Debates
Vacinação: a legalidade do Certificado Verde Digital
Da Redação | 28 de agosto de 2021 - 01:50
Por Fernanda Schaefer
A imunização é uma forma de capacitar um
corpo para identificar e eliminar organismos estranhos. Trata-se de uma
necessidade médica que cria artificialmente uma proteção para a saúde. Do
ponto de vista sanitário, talvez seja o meio que apresenta melhor
custo-benefício no combate a doenças infectocontagiosas como a
Covid-19. Testes em larga escala, implantação de quarentenas e atestados
de recuperação de Covid-19 não dispensam a necessidade de imunização.
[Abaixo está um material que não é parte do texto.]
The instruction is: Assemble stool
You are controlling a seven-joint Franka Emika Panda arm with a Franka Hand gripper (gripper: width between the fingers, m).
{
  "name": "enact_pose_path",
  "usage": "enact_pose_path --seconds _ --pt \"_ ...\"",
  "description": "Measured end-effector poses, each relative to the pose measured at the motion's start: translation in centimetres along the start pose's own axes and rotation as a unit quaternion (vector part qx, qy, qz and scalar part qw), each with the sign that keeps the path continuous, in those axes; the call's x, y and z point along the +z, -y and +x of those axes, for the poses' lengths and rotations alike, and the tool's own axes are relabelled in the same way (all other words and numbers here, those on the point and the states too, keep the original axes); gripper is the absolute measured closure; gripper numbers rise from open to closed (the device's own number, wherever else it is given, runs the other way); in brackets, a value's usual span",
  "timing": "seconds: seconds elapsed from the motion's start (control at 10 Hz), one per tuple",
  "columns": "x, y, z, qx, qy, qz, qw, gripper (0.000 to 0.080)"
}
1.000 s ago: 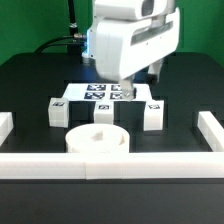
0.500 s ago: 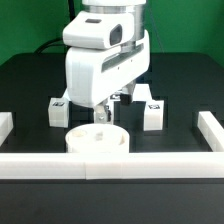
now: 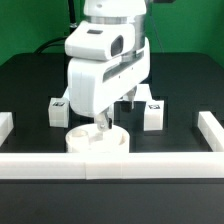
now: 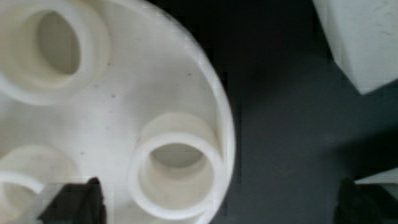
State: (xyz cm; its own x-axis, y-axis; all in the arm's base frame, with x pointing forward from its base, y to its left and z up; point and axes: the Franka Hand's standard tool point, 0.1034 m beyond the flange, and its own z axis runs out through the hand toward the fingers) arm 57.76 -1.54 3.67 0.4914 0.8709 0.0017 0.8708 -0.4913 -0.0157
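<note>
The round white seat (image 3: pixel 97 141) lies flat on the black table, just behind the front rail. In the wrist view the seat (image 4: pixel 107 110) fills most of the picture and shows round sockets. My gripper (image 3: pixel 103 123) hangs low over the seat's far edge. It is open and empty (image 4: pixel 222 205), one dark finger (image 4: pixel 75 200) over the seat and the other off its rim. Two white leg blocks stand behind the seat, one (image 3: pixel 59 112) on the exterior view's left and one (image 3: pixel 153 116) on its right. A block corner (image 4: pixel 365 40) shows in the wrist view.
White border rails run along the front (image 3: pixel 110 166), the exterior view's left (image 3: pixel 5 126) and its right (image 3: pixel 212 129). My arm's body hides the table behind the seat, including the marker board.
My arm has come forward from above the marker board and moved down, so the gripper is now right over the seat. The seat and the blocks have not moved.
</note>
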Motion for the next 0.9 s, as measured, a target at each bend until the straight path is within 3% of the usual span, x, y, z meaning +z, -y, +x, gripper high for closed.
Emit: enact_pose_path --seconds 0.9 --pt "2.1 -0.2 0.1 0.0 0.002 0.009 1.0 0.015"
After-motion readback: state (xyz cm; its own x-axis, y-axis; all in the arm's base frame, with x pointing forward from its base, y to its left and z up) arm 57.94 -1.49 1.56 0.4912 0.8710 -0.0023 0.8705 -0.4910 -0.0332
No Brasil, embora o STF tenha autorizado a
incorporação da vacinação como obrigatória (ARE 1.267.879 e ADIs 6586 e 6587),
o Plano Nacional de Imunização (PNI) e o Plano Nacional de Operacionalização da
Vacinação contra a Covid-19 preveem que as pessoas são
livres para aderir ou não à campanha. No entanto, embora seja
prevista certa margem de autonomia, nada impede que leis locais ou
até normas internacionais tragam restrições à circulação de
pessoas não imunizadas em razão do risco que
representam à coletividade.
Se isso pode parecer, à primeira vista, uma
afronta contra a liberdade, por outro lado as restrições são facilmente
justificadas pela necessidade de proteção da saúde coletiva.
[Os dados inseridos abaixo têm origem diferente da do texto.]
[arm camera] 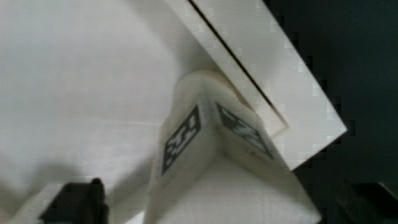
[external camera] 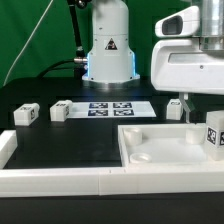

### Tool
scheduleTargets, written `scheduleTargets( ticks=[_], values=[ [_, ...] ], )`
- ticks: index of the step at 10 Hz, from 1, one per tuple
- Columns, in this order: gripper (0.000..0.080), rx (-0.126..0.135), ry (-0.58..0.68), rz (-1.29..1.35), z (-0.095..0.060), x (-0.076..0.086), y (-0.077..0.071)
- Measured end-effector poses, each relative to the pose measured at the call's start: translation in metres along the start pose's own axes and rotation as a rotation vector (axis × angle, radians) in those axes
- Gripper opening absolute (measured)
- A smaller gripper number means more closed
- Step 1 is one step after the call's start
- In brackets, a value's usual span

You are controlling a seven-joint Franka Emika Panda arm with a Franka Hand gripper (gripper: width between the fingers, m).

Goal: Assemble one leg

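The arm hangs upright — its two-finger gripper [arm camera: 222,205] spread wide, released — directly above a small white plastic block-shaped leg [arm camera: 214,135] standing in the large white square tabletop [external camera: 160,150].

The exterior view sits low and close at the table [external camera: 70,135] edge, looking level across it toward the robot base [external camera: 108,50], with the tabletop [external camera: 165,150] near at the exterior view's right. The wrist view looks steeply down from very close onto a tagged leg [arm camera: 214,140] against that white tabletop [arm camera: 80,90]; both views share this corner.
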State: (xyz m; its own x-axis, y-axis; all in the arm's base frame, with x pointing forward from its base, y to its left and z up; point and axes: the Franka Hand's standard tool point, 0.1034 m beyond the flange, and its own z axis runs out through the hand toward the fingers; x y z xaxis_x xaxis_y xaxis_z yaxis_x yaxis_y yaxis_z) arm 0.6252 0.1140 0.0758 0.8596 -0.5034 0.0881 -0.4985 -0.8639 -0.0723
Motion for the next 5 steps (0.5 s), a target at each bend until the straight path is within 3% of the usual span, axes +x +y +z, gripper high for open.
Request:
scheduleTargets(
  ticks=[5],
  values=[
    [0.0649,-0.018,0.004,-0.42,0.0006,-0.0023,-0.002]
  ],
)
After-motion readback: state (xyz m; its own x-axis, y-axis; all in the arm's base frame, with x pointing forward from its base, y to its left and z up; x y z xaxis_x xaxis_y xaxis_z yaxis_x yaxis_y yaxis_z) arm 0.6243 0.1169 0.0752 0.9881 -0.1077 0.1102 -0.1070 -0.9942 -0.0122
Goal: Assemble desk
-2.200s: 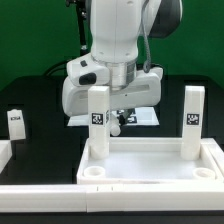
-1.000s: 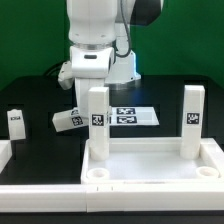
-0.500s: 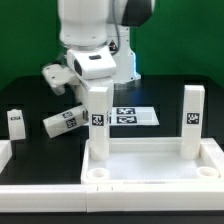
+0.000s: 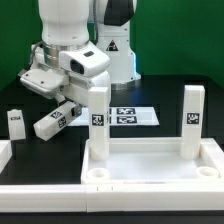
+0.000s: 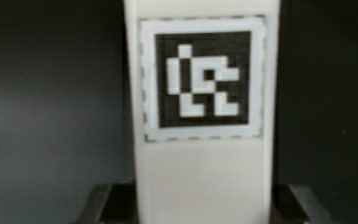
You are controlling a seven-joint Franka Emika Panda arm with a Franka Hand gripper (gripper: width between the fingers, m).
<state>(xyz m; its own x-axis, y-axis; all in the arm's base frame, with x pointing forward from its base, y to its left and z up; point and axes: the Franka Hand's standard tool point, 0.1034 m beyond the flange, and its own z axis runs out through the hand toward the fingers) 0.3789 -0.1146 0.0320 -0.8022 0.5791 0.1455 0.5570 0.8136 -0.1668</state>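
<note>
The white desk tabletop (image 4: 150,181) lies in front with its rim up and round sockets at the near corners. Two tagged legs stand upright in its far corners, one on the exterior view's left (image 4: 96,122) and one on the right (image 4: 192,118). My gripper (image 4: 65,108) is shut on a third tagged leg (image 4: 50,124) and holds it tilted above the black table, left of the tabletop. In the wrist view this leg (image 5: 202,110) fills the middle, with a dark finger (image 5: 105,205) on each side. A fourth leg (image 4: 16,122) stands upright at the far left.
The marker board (image 4: 132,116) lies flat behind the tabletop. White border rails run along the left edge (image 4: 5,152) and the front (image 4: 60,198). The arm's white body (image 4: 75,45) stands over the back left.
The arm has swung from the middle to the exterior view's left, carrying the leg away from the marker board and tilting it. The tabletop and standing legs have not moved.
</note>
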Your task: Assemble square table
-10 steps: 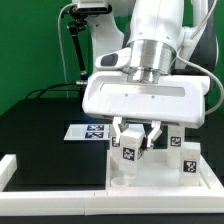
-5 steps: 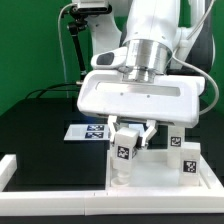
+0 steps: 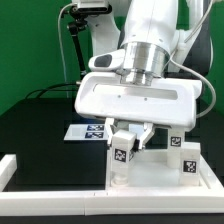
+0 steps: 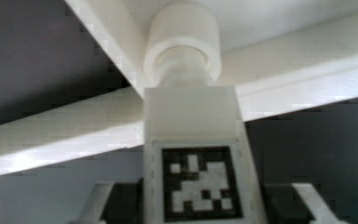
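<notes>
One light, stiff leg point(image 3: 124, 153) sits pinched in the gripper point(image 3: 132, 136) over the square top point(image 3: 160, 174), best held by its tagged sides.

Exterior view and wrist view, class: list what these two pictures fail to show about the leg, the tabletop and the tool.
- Exterior view: the square top is cut off at the right edge and partly hidden by the arm.
- Exterior view: whether the held leg has entered a corner hole is too small to tell.
- Wrist view: the tool is cut off by the picture's edge and mostly covered by the leg; the picture is blurred.
</notes>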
Isso é ainda mais relevante tratando-se de um vírus que
afeta o mundo inteiro há mais de 18 meses e cujos reflexos
sociais e econômicos deverão permanecer por muito tempo.
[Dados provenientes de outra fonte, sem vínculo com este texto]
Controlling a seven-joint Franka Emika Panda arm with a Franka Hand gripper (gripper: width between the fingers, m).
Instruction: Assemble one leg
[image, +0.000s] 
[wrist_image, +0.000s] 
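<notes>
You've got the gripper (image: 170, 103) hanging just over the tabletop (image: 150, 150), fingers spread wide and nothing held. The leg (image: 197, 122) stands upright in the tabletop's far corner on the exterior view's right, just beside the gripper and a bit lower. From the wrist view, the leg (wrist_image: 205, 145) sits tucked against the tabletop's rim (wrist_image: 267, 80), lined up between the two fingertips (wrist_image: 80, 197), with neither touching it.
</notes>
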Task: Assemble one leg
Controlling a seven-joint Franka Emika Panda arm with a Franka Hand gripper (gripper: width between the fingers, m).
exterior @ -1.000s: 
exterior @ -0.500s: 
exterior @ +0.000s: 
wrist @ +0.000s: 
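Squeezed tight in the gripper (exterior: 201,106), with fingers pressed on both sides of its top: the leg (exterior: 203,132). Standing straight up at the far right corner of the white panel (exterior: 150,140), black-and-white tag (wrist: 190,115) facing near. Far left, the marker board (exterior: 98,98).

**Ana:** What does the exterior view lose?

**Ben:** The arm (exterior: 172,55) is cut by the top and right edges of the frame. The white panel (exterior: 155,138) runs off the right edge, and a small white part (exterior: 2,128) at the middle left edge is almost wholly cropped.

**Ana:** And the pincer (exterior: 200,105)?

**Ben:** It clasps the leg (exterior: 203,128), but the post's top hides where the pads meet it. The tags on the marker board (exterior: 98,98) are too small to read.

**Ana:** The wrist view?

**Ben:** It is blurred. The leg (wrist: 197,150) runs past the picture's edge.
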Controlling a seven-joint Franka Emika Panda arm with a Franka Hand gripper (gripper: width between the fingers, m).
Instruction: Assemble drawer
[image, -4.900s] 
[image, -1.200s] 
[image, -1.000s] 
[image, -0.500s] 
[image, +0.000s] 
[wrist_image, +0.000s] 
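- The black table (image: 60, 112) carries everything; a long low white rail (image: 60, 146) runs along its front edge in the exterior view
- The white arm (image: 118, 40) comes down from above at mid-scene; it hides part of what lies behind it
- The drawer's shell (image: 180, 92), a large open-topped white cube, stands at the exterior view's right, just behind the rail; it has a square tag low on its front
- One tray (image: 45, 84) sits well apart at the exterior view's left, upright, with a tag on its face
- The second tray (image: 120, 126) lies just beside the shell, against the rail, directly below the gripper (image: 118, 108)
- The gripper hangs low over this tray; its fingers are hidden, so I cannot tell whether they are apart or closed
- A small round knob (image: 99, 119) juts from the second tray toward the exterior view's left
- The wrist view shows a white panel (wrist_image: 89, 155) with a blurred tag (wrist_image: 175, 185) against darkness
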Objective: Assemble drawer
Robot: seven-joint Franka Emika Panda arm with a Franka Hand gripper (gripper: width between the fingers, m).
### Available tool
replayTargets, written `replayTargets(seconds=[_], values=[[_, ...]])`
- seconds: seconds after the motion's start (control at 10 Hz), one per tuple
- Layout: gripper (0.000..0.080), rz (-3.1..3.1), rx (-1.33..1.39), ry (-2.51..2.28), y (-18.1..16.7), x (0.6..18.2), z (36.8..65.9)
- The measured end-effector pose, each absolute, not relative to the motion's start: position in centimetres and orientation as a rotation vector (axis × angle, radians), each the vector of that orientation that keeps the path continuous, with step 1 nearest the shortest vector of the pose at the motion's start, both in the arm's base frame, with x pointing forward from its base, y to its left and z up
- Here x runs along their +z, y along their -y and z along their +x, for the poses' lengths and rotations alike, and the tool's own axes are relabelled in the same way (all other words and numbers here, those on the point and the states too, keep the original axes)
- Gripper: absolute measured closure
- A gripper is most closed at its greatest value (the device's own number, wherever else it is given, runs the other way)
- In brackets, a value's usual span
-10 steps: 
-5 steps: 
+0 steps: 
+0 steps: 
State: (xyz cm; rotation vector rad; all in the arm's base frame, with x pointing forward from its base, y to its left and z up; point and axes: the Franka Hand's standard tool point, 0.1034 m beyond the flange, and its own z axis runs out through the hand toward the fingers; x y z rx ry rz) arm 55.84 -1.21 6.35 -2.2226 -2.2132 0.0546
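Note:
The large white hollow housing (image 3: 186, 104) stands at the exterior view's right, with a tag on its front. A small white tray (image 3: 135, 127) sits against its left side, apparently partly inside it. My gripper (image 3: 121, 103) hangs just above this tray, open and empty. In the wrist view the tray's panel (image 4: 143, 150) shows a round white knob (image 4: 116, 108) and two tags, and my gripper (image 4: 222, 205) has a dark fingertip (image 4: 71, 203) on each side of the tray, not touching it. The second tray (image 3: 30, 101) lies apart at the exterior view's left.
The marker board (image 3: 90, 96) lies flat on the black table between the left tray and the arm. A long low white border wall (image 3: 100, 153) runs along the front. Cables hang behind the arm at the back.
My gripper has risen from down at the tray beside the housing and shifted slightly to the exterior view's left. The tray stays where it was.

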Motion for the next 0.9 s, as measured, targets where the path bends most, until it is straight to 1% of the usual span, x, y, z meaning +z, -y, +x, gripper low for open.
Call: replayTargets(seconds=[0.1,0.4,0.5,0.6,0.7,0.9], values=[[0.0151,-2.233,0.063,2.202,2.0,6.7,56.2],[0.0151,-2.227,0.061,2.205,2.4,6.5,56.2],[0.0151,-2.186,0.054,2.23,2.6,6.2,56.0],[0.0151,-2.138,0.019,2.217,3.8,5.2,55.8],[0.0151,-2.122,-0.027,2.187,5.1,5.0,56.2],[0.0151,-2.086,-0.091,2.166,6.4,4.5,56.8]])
No dia 20 de junho, a União Europeia aprovou o Certificado
Verde Digital, que torna obrigatória a vacinação contra a Covid-19 para
viajantes que entrarem nos países membros do bloco. O
certificado passará a ser exigido a partir de 1º de julho.
Para obter o certificado, é necessário que a
imunização tenha sido feita com vacinas aprovadas pelos países signatários ou
homologadas pela Organização Mundial da Saúde (OMS). Apesar das críticas
e acusações de ser uma prática abusiva, a exigência de fato encontra
respaldo legal e a ponderação de interesses deixa clara a sua legalidade.
A prática já é comum com outras doenças como, por
exemplo, a exigência de vacinação contra a febre amarela. Trata-se do
estabelecimento de um padrão de segurança não só para o turista
que pretende visitar uma região com altos índices da doença, mas
também de proteção da população e do sistema de saúde local. Países como
Austrália, África do Sul, Arábia Saudita, China, Egito, entre outros,
exigem o Certificado Internacional de Vacinação e Profilaxia (CIVP) e o
embarque para esses países pode ser proibido caso o passageiro não apresente
o documento.
A mesma lógica opera no Certificado Verde Digital. Em busca da proteção da saúde coletiva local contra o SARS-CoV-2, países do bloco passarão a exigir o comprovante de vacinação, o que poderá facilitar a circulação territorial. Portanto, para entrar nesses países (e diversos outros que caminham no mesmo sentido), a vacina deixa de ser uma escolha e passa a ser uma obrigação respaldada pelos mais elevados valores de solidariedade social.
Além da possibilidade de exigência do Certificado Verde
Digital, alguns grupos estão criando outras restrições. A Associação
Internacional de Transporte Aéreo (IATA) desenvolveu o IATA Travel Pass,
aplicativo que está em fase de testes nos Emirados e no Qatar. Por meio do
aplicativo, as autoridades locais podem verificar a autenticidade de
testes e vacinações contra a Covid-19 para ingresso nesses países.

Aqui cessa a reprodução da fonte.